- Action item
If a line holds the word "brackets", copy it from the entries.

- Excerpted data
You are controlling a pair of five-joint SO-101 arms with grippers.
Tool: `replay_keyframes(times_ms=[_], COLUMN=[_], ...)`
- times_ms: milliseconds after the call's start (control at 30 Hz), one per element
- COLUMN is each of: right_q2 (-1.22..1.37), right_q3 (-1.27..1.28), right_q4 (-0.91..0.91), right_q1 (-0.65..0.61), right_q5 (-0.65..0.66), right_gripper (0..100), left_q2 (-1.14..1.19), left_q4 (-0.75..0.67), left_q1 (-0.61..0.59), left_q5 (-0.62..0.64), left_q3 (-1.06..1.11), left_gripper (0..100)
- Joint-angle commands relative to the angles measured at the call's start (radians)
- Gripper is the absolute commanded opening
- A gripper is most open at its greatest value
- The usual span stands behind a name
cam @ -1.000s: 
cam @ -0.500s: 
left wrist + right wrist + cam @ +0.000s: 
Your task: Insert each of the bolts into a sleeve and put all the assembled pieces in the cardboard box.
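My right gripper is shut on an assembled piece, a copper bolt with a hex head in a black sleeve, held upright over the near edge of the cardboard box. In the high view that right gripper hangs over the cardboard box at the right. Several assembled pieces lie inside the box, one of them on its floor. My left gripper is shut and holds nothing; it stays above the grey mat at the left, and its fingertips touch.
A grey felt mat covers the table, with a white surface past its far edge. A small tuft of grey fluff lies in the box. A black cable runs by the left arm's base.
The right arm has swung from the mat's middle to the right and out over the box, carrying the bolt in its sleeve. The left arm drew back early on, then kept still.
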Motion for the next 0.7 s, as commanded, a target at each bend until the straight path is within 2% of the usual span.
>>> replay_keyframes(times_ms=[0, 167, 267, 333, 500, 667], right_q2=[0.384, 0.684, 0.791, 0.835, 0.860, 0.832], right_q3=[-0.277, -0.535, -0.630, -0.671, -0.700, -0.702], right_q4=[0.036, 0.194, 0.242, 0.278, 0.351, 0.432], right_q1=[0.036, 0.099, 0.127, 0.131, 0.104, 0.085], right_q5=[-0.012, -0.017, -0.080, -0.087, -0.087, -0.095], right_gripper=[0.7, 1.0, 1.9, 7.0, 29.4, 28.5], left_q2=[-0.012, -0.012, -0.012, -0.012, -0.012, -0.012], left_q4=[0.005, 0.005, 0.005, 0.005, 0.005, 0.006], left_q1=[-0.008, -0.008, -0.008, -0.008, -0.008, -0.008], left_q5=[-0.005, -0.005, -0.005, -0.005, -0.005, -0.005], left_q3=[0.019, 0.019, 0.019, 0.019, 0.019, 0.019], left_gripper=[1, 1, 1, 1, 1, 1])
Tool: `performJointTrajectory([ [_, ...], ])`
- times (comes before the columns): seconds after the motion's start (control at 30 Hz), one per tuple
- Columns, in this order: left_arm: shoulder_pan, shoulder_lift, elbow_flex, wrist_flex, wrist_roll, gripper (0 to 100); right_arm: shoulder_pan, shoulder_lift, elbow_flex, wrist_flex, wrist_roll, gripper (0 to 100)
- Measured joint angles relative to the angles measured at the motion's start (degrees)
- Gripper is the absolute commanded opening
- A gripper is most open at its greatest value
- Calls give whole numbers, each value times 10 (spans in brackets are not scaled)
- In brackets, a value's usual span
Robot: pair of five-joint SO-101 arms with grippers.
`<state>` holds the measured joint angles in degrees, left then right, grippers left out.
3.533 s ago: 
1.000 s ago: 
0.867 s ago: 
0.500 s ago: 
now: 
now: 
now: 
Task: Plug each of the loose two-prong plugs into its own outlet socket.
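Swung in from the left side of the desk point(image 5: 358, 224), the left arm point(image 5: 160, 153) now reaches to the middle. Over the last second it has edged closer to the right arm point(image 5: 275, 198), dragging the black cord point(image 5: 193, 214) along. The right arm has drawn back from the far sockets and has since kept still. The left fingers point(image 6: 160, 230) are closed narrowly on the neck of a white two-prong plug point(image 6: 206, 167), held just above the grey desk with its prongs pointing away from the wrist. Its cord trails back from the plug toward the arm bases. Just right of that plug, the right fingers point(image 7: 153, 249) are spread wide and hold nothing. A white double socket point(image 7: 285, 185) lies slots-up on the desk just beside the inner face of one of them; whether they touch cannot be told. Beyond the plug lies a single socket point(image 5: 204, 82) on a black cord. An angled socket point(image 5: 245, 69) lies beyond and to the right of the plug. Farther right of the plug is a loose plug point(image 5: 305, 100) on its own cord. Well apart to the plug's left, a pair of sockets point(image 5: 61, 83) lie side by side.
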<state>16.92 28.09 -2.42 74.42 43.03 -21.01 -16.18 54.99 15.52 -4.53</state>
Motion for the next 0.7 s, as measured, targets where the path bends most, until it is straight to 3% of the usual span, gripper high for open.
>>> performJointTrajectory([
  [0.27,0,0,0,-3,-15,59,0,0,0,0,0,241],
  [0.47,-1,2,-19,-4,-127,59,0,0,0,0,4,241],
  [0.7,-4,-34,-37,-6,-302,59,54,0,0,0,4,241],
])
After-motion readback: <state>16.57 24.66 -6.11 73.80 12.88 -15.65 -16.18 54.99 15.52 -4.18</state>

- Exercise answer
- Calls give whole numbers, each value times 10 (spans in brackets are not scaled)
- In brackets, a value's usual span

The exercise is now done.